There's no evidence that anyone has ever carried such a sign at a Tea Party rally (not that one sign can be used to indict an entire movement).

There's also absolutely no evidence, other than anecdotal, that when members of the Black Congressional Caucus passed a Tea Party demonstration to vote on Obama Care in March, they were verbally or physically abused. Publisher Andrew Breitbart has offered a $100,000 reward to anyone who can produce video or audio recording to substantiate the allegations. So far, no takers.

The NAACP isn't alone in attempting to smear the Tea Parties. Commentaries have appeared in The New York Times and Washington Post suggesting that hostility towards the president's policies is a sign of latent racism.

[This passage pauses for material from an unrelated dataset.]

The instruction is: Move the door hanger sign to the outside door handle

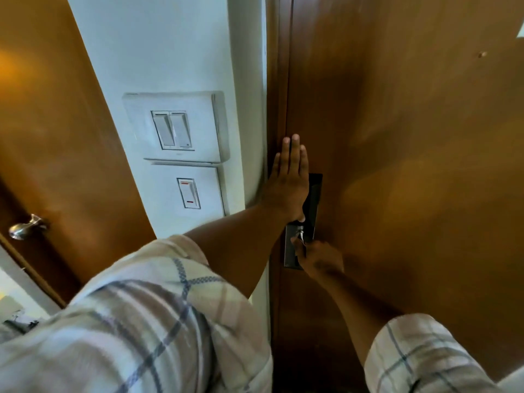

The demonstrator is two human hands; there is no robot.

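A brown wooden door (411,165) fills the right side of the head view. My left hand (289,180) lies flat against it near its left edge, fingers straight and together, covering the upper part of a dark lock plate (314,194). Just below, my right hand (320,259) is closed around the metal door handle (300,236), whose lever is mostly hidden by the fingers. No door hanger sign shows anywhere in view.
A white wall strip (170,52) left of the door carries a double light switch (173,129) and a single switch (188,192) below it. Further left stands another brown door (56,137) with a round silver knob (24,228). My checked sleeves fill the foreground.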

Writing in The Post, Howard Kurtz suggested that there was something dark and sinister in shouts about "the Constitution" and "taking our country back" - as if "the Constitution" is now a code word for "racism," and calls to take back the country could mean anything other than take-it-back from an administration determined to remake it in ways the Founding Fathers would have found appalling.

There's a not-so-hidden agenda here. Those who are trying so hard to stigmatize the Tea Parties like big government. They want higher taxes. They favor government takeover of industry and long for socialized medicine, a la the British system.

They're also terrified of a regime change following the November elections. By tarring the most visible symbol of opposition to this administration (the Tea Parties) as racist, the left hopes to terrify and mobilize minority voters for the fall elections.

In terms of the NAACP, there are two overriding ironies: 1.Big government hurts low-income minorities most -- witness high rates of crime, out-of-wedlock births, incarceration and low educational performance among African-Americans.

2. Far more than the NAACP, it's the Tea Parties that resemble the Civil Rights movement of the '50s, and '60s - grassroots, populist, dedicated to peaceful change, embracing Biblical values and having an abiding faith in the American people and our system of government.